- THE TASK -
Repeat each entry below exactly.
───── EXERCISE INPUTS
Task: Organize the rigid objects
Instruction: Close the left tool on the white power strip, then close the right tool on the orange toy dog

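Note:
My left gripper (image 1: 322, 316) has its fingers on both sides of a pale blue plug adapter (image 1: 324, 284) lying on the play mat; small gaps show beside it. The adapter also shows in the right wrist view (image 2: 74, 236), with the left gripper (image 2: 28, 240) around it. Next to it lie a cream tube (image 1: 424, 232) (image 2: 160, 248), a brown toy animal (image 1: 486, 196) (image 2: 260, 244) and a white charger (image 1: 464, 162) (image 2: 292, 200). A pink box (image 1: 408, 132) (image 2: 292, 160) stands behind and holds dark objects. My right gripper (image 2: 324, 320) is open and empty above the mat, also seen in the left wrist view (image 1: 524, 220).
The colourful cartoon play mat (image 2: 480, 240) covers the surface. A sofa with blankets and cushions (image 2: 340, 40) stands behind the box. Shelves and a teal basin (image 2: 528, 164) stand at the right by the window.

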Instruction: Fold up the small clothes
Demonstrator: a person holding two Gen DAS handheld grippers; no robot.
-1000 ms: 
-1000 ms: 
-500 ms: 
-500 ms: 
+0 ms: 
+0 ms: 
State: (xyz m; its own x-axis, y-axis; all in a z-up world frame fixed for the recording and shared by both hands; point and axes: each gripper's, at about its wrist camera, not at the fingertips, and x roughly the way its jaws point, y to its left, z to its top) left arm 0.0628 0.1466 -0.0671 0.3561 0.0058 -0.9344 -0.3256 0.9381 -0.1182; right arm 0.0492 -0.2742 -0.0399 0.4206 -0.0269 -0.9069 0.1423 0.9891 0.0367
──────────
- OUTPUT OF THE EXERCISE -
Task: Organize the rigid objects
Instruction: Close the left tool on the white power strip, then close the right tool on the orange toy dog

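Note:
My left gripper (image 1: 322, 316) has its fingers on both sides of a pale blue plug adapter (image 1: 324, 284) lying on the play mat; small gaps show beside it. The adapter also shows in the right wrist view (image 2: 74, 236), with the left gripper (image 2: 28, 240) around it. Next to it lie a cream tube (image 1: 424, 232) (image 2: 160, 248), a brown toy animal (image 1: 486, 196) (image 2: 260, 244) and a white charger (image 1: 464, 162) (image 2: 292, 200). A pink box (image 1: 408, 132) (image 2: 292, 160) stands behind and holds dark objects. My right gripper (image 2: 324, 320) is open and empty above the mat, also seen in the left wrist view (image 1: 524, 220).
The colourful cartoon play mat (image 2: 480, 240) covers the surface. A sofa with blankets and cushions (image 2: 340, 40) stands behind the box. Shelves and a teal basin (image 2: 528, 164) stand at the right by the window.
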
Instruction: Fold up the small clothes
Demonstrator: a person holding two Gen DAS handheld grippers; no robot.
-1000 ms: 
-1000 ms: 
-500 ms: 
-500 ms: 
+0 ms: 
+0 ms: 
State: (xyz m; its own x-axis, y-axis; all in a z-up world frame fixed for the recording and shared by both hands; point and axes: each gripper's, at about its wrist camera, not at the fingertips, and x roughly the way its jaws point, y to its left, z to its top) left arm 0.0628 0.1466 -0.0671 0.3561 0.0058 -0.9344 -0.3256 0.9381 -0.1182; right arm 0.0492 -0.2742 -0.0399 0.4206 -0.0269 -0.9069 0.1423 0.9891 0.0367

With this output, the exercise is done.